Look through the entries that follow and return each line that has the string "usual".

* Source material:
[Start of Attachment]
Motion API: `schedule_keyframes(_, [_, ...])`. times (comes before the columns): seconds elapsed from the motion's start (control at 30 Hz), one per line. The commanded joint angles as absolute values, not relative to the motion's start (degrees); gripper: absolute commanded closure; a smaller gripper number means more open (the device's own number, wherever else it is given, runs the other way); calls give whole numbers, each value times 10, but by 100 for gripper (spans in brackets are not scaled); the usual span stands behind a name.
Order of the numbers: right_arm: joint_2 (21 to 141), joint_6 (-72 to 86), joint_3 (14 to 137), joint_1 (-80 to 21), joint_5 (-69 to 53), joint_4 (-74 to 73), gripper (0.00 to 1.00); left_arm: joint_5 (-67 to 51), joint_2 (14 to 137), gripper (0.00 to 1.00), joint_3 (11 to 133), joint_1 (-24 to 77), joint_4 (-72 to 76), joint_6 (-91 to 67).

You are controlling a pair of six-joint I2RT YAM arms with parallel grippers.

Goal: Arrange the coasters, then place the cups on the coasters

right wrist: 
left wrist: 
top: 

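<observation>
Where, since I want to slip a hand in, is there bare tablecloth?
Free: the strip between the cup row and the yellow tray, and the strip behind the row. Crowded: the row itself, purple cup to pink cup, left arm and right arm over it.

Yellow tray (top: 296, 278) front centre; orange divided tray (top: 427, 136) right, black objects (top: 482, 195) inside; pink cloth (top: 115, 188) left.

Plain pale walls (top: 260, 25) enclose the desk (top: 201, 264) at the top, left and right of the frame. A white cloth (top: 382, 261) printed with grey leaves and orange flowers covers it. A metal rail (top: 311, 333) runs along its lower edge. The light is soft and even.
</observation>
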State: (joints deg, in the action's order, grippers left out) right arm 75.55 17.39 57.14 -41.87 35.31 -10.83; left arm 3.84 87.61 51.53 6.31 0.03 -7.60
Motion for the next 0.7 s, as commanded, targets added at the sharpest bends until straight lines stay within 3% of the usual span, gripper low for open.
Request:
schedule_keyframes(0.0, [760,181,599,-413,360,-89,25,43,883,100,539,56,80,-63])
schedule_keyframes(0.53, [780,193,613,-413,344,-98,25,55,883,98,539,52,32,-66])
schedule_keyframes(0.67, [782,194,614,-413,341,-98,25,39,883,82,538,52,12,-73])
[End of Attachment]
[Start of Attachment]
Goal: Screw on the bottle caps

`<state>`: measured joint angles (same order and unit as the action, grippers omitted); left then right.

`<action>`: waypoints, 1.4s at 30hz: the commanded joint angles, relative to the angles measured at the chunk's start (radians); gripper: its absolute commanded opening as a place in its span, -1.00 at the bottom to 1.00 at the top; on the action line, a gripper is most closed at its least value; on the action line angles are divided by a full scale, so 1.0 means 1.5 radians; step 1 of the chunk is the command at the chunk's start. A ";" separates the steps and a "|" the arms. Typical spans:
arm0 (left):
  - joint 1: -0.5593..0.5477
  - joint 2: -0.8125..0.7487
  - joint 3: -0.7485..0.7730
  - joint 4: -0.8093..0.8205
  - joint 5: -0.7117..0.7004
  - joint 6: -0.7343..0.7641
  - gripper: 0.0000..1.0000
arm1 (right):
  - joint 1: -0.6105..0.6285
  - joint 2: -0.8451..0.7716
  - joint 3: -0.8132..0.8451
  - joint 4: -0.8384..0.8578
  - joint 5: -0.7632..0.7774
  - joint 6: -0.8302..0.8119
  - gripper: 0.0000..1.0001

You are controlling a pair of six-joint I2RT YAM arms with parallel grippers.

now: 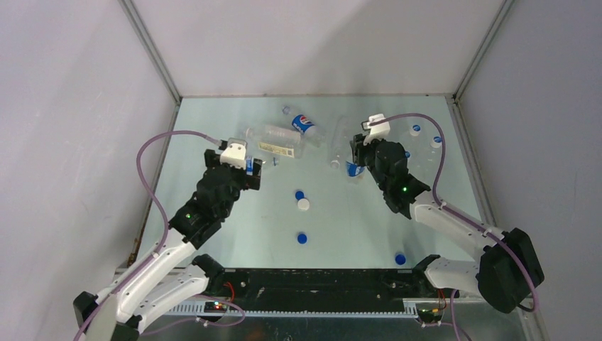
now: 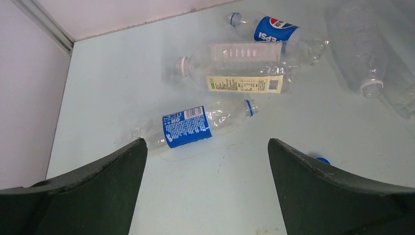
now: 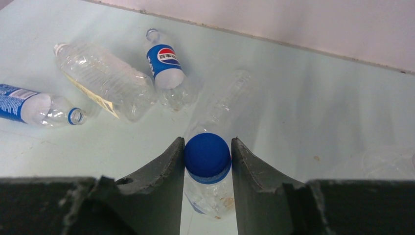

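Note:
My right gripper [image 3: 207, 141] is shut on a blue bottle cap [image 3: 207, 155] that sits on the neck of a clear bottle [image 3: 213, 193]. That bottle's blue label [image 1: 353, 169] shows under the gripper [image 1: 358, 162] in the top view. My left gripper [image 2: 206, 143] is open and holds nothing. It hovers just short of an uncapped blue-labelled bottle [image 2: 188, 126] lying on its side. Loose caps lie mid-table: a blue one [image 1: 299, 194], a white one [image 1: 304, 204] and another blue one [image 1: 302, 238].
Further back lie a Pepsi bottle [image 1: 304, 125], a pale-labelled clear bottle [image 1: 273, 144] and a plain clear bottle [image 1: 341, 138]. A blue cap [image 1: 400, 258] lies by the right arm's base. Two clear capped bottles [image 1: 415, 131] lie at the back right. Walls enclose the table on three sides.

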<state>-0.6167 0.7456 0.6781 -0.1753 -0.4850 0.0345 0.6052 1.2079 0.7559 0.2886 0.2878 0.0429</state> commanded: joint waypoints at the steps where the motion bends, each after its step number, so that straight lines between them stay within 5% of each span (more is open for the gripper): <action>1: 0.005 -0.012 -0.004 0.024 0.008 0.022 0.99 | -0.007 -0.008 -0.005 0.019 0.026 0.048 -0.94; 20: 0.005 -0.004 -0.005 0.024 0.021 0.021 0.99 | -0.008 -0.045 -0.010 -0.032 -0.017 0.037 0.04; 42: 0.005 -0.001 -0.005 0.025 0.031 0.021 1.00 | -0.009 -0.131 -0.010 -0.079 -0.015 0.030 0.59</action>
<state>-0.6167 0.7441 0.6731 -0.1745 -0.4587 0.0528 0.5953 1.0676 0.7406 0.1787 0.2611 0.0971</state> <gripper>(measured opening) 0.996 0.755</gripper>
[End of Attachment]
* Solution to this problem:
Motion API: `schedule_keyframes(_, [_, ...])`. times (comes before the columns): seconds elapsed from the motion's start (control at 30 Hz), one per line. The commanded joint angles as absolute values, not relative to the motion's start (degrees); gripper: absolute commanded closure; a smaller gripper number means more open (the device's own number, wherever else it is given, runs the other way); calls give whole numbers, each value times 10, but by 100 for gripper (spans in brackets are not scaled); the usual span stands behind a name.
Motion for the next 0.7 s, as commanded, targets added at the sharpest bends until straight lines stay within 3% of the usual span, gripper low for open.

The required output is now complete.